[Stored entries]
- - - - - - -
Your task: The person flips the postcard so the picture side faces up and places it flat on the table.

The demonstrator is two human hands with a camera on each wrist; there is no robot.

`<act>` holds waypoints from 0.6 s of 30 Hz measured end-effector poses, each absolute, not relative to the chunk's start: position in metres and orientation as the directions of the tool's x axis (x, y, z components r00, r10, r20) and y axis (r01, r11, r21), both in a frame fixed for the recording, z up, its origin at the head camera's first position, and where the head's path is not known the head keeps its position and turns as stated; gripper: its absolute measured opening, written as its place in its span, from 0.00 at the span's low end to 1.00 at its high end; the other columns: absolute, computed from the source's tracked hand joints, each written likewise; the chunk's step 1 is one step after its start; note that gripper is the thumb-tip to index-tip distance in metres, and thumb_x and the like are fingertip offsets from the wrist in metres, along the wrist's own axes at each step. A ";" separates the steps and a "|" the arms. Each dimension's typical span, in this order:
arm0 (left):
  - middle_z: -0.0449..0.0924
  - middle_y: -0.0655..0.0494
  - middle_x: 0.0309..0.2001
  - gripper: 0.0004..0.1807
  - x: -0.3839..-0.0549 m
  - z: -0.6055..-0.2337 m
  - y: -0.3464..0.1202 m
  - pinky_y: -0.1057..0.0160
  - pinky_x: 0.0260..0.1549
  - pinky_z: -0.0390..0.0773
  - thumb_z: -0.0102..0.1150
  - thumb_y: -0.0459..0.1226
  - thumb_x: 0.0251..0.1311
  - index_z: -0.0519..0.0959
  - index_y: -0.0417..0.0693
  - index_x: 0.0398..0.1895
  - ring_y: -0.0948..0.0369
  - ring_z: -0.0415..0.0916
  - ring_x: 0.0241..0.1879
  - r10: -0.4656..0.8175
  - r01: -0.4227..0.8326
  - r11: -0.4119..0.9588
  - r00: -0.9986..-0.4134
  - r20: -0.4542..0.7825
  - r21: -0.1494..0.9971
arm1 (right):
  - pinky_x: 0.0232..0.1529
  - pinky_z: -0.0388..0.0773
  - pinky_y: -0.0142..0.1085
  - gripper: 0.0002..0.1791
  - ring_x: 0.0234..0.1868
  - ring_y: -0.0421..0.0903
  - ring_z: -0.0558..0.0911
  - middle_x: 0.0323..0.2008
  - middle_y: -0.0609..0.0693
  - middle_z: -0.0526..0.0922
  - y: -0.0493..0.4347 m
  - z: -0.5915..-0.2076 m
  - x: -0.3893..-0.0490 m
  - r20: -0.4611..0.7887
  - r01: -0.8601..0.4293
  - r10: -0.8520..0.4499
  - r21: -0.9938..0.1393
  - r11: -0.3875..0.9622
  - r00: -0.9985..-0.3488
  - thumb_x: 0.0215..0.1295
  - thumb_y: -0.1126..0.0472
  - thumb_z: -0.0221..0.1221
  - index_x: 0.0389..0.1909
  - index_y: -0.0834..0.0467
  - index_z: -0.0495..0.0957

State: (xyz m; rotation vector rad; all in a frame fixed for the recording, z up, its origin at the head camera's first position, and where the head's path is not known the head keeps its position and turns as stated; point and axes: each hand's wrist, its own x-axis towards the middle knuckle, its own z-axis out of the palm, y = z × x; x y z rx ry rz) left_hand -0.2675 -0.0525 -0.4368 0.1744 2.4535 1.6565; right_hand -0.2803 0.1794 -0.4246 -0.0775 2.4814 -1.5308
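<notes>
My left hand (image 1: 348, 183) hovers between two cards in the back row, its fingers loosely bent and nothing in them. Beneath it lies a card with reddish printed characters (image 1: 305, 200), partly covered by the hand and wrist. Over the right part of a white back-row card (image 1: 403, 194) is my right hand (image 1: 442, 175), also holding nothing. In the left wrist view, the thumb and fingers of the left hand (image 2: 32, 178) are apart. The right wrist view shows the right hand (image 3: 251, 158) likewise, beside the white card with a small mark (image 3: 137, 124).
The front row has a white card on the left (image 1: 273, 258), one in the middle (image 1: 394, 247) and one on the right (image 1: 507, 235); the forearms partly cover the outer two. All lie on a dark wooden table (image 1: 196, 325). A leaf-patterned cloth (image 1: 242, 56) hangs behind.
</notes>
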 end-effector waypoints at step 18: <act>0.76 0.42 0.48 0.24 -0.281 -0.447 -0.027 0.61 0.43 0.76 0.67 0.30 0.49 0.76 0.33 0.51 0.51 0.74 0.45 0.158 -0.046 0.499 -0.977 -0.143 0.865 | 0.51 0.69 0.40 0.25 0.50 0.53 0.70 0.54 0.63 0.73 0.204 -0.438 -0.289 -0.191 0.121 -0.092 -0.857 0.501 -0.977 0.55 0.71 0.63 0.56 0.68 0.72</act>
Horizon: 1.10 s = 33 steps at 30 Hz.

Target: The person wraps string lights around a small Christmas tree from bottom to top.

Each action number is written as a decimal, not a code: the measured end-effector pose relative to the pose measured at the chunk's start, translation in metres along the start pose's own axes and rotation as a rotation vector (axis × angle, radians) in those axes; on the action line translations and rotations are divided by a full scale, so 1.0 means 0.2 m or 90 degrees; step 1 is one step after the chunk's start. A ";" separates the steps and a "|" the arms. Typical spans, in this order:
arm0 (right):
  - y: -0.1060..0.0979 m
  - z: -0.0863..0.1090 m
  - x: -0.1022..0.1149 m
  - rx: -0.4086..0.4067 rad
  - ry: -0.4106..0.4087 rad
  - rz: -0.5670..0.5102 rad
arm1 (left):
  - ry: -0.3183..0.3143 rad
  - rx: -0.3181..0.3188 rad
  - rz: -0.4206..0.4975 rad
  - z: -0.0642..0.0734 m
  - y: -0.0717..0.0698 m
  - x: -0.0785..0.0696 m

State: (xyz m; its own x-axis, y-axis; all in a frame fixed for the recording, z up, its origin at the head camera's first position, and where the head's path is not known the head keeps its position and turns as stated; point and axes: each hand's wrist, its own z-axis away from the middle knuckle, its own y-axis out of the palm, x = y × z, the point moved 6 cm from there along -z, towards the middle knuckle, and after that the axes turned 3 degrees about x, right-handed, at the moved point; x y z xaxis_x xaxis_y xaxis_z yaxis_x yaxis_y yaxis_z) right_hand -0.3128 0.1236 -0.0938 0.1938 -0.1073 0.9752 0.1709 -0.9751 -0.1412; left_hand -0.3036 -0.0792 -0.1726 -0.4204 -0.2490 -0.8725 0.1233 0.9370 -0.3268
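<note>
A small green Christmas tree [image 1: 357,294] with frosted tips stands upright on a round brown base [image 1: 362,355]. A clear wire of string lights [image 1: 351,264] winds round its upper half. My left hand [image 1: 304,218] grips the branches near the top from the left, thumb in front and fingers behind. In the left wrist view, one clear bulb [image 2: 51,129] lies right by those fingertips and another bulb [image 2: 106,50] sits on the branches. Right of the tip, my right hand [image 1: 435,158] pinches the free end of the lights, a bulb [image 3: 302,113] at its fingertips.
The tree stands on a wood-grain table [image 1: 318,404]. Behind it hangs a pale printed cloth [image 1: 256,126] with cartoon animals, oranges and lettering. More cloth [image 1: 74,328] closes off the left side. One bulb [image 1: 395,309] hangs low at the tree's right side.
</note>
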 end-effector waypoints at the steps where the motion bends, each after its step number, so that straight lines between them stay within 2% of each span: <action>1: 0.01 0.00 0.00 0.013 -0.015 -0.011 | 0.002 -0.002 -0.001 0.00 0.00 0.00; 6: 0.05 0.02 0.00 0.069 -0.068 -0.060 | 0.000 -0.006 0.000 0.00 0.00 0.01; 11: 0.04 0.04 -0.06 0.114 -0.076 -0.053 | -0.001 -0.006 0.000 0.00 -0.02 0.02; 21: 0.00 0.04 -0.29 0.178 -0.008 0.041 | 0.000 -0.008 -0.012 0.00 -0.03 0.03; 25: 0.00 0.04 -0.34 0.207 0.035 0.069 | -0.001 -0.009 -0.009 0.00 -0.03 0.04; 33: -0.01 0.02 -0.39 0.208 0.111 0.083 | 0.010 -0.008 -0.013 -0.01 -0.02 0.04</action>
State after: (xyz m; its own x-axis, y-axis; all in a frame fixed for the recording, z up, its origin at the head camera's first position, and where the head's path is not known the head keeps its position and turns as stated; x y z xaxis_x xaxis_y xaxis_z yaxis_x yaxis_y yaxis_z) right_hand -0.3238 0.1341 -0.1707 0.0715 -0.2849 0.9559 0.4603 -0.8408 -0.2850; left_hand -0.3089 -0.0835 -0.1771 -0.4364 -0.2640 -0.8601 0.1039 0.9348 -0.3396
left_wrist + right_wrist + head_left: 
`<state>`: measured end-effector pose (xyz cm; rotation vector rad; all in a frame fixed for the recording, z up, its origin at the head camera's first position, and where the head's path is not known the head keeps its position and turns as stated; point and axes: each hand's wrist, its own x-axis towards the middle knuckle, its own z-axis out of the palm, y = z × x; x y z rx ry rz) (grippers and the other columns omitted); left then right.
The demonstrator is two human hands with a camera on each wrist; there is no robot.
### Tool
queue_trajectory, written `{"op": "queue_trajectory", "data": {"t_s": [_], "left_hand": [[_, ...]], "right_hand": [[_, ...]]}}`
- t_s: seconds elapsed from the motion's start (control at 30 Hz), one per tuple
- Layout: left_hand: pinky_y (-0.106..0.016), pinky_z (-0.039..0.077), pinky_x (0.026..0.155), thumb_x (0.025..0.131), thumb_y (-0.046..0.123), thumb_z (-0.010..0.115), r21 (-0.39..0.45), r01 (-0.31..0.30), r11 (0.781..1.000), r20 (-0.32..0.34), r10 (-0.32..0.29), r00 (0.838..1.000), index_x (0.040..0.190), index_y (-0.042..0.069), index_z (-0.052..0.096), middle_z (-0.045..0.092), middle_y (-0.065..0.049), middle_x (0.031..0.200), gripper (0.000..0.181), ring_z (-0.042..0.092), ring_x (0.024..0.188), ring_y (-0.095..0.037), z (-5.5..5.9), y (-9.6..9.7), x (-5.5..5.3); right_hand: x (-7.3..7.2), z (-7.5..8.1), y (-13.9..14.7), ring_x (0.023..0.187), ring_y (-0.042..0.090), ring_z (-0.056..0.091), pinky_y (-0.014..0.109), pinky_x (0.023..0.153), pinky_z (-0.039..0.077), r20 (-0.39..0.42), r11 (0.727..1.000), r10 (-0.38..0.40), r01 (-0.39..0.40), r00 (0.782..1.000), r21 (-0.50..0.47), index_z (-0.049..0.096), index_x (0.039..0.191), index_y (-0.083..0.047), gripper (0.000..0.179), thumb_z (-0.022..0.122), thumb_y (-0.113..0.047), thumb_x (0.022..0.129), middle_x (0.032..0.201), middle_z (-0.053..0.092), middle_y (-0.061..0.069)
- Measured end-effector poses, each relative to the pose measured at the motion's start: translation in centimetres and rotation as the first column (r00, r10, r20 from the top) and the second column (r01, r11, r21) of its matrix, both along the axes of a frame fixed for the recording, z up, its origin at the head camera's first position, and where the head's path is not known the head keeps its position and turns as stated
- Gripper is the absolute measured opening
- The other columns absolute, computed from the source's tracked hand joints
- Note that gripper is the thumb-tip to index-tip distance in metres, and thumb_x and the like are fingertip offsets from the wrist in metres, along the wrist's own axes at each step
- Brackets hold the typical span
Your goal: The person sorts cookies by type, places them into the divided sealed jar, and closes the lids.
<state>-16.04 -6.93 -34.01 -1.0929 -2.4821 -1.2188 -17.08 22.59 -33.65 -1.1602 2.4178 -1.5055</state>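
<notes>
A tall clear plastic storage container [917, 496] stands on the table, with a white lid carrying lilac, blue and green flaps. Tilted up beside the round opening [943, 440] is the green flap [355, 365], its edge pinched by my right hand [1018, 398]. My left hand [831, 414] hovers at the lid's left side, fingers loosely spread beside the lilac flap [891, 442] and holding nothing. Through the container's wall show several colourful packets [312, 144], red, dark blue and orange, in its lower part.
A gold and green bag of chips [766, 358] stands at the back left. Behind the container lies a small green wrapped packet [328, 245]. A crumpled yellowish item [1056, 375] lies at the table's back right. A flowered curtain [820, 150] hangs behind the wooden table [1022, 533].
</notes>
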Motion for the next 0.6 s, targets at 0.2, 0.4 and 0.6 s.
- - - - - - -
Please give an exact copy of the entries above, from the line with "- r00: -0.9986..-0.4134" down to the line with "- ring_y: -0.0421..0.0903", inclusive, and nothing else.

  - r00: -0.9986..-0.4134
  - r20: -0.4542..0.7825
  - r21: -0.1494..0.9971
arm1 (right):
  - pinky_x: 0.0232..0.1529
  - pinky_z: -0.0388..0.0773
  - pinky_y: -0.0142..0.1085
  - gripper: 0.0002..0.1791
  - ring_x: 0.0234..0.1868
  - ring_y: -0.0421..0.0903

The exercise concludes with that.